[Problem description]: Please reproduce exactly the lines that begin the listing below, up to and including the line where "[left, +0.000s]" occurs.

[Information provided]:

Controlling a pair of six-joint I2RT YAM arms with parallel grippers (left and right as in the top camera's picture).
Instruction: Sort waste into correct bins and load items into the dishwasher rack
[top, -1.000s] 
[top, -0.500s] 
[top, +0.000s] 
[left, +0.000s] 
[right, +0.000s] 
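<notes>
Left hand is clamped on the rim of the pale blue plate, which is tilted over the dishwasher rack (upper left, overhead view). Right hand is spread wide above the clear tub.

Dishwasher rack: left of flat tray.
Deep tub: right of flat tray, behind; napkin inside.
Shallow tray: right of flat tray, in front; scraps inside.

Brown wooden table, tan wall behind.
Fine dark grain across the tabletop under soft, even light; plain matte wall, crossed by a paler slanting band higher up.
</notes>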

[Exercise output]:
Controlling a pair of six-joint I2RT YAM arms with parallel grippers (left and right as in the top camera's picture).
Instruction: Sort waste into correct bins and load items into the dishwasher rack
[top, -1.000s] 
[top, -0.500s] 
[top, +0.000s] 
[left, +0.000s] 

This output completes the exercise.